For advocates of permaculture and other holistic approaches to agriculture, this predicament offers a chance to reshape the way farmers and ranchers think about water.
“What if we saw water as an abundant resource? Flipping the script may reveal all kinds of opportunities,” Don Tipping, a permaculture expert and seed farmer near Williams, Ore.
Regulators have effectively “promised out more water than actually exists” when irrigation demand is high in summer, creating an “atmosphere of scarcity,” Tipping said.
However, innovative strategies for farming with scarce water have been progressing for decades — people must simply be willing to use them imaginatively, he said.
“Usually, our limitation is just our creativity,” Tipping said.
The West’s water doctrine was established when there were “fewer straws in the drink” and the resource was more plentiful during peak irrigation season, he said. “Basically, the laws have never evolved since they first cast them.”
Since a radical overhaul of Western water law is unlikely, given constitutional protections for property rights and due process, advocates expect new ways of thinking will have to be superimposed on existing legal strictures.
Tweaking the specifics of water law, if not its fundamental principles, may be necessary to apply novel methods on a larger scale, experts say.
Though such changes are bound to encounter resistance, the potential cost of inaction is high, Tipping said. “Water has led to the success or failure of every major empire on the planet. The way we’re doing it is leaning toward failure.”
Farmers have a multitude of ways to incorporate permaculture into their operations, but the concept’s underlying approach to water is straightforward.
“You’re slowing the flow of water down as much as possible so the water stays on the land as long as possible,” said Maud Powell, a small farms specialist with Oregon State University Extension.
While permaculture and related theories, such as keyline design, are often associated with organic, back-to-the-earth operations, the ideas can also help conventional farmers stretch their water supplies.
“That’s actually where some of the biggest lift can come from,” said Abel Kloster, whose company, Resilience Permaculture Design, helps farmers incorporate the concepts.
A minority of America’s 2 million farms are irrigated but they produce a disproportionate amount of the nation’s agricultural product value: The 465,000 irrigated farms in the U.S. generate about $227.5 billion of farm products, or more than 58% of the nation’s total, according the 2017 USDA Census.

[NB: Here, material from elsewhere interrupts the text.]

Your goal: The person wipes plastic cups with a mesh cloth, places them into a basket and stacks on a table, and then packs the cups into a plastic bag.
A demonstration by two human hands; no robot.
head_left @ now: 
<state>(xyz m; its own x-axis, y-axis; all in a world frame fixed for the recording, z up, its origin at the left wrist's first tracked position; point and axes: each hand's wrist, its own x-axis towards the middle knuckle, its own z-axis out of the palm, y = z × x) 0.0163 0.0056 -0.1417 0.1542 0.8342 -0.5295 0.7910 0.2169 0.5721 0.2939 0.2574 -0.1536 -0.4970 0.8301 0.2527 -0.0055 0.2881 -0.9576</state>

Beyond using water efficiently, permaculture’s philosophy is meant to promote farming that supports and sustains wildlife habitat and the environment, Kloster said. “We work with anyone who wants to pursue these things.”
Earthmoving is a common tool, with farmers building berms or digging basins and swales — basically recessions in the ground — to prevent rapid runoff.
“What these structures are really doing is slowing the flow through the watershed and recharging groundwater tables,” said Andrew Millison, a permaculture instructor with OSU’s horticulture department.
Reducing tillage and growing cover crops offer a relatively undemanding way to help the ground soak up water, he said.
“More important than all those structures is having soil with a high organic matter content,” Millison said. “Absorbing organic matter into the soil is the first line of defense, and it doesn’t require the changing of any laws.”
In keeping with keyline practices, growers deeply “rip” the ground each year with a special plow along topographical contour lines, which improves infiltration, said Tom Powell, Maud’s husband and a seed farmer near Jacksonville, Ore.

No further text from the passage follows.